Published by: Digital Schools
Making Friends with Trees 3 - ABC Science Friction Podcast
Like so many things in life, unless you are really looking, you just won’t see.
I can certainly attest to that.
I walk almost everyday along the banks of the Yarra, and I look, I mean really look for things, and still make new discoveries all the time. The biggest surprise in the last few months was the discovery of the peppermint gum trees I had been searching for – and couldn’t quite figure out which was what for months – and then it dawned on me, my tree, my girl, she is a peppermint gum.

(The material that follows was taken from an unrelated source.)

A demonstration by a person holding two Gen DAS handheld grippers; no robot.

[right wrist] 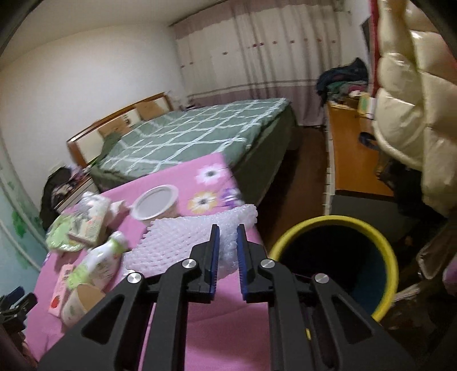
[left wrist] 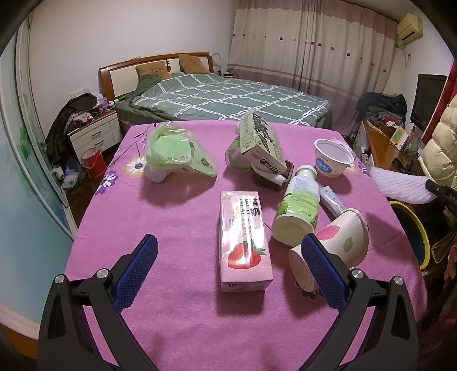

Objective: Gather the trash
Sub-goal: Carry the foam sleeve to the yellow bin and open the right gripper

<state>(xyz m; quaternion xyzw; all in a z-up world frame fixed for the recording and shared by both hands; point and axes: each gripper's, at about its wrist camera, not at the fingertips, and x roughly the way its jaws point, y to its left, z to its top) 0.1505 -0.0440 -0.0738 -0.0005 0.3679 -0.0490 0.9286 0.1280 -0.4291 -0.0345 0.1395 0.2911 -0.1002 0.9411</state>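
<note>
While your right hand-held gripper (right wrist: pixel 228 237) is pinching only the foam net's (right wrist: pixel 182 237) edge, it is risking slipping out short of the bin (right wrist: pixel 391 256) just right of it.

White walls (left wrist: pixel 85 34) are enclosing a bedroom; a bed (left wrist: pixel 222 97) with a wooden headboard (left wrist: pixel 154 61) is standing against the far wall, wearing a green checked cover and two tan pillows (left wrist: pixel 171 67); long pale curtains (left wrist: pixel 314 48) with a darker band are hanging closed beside it; an air conditioner (left wrist: pixel 410 27) is sitting high on the wall; a white nightstand (left wrist: pixel 97 134) is carrying a heap of dark clothing; a wooden desk (right wrist: pixel 351 159) is lining the other side, piled with clothes, a dark screen (left wrist: pixel 428 97) standing near it; dark wooden floor (right wrist: pixel 305 171) is showing between; a cream puffer coat (right wrist: pixel 414 120) is hanging close by.
</note>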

And in only a week I know for sure three distinct species, and now have samples of them on my dinning table in front of me.
My Tree, is a Peppermint Gum-tree.
My tree is of no great stature; she is a shaggy silhouette that blends into the other native gums staggered along the reserve at the river bend. My girl is rough barked and red, a thin leafed peppermint gum with two bodies erupting from one trunk. Her hair dangles blue-green; today, her buds are starting to bloom, and soon she will burst into flower.
Why I love that tree, I can not say.
We met quite some time ago, and when I walk onto her property, I reach up to her branches, or her neighbour, shake hands with her limbs, breathe quietly in the air she breathes out, and we fall into sync.
These trees are unique. They are medicine and old; I do not know how old.
But I am sure we are aware of one another – and the tears I had when I came home to her after been gone more than two months were from a heartfelt place.
I missed my tree.
And I know she missed me too.
'If trees could talk … what do you think they'd say to us? And are we willing to listen?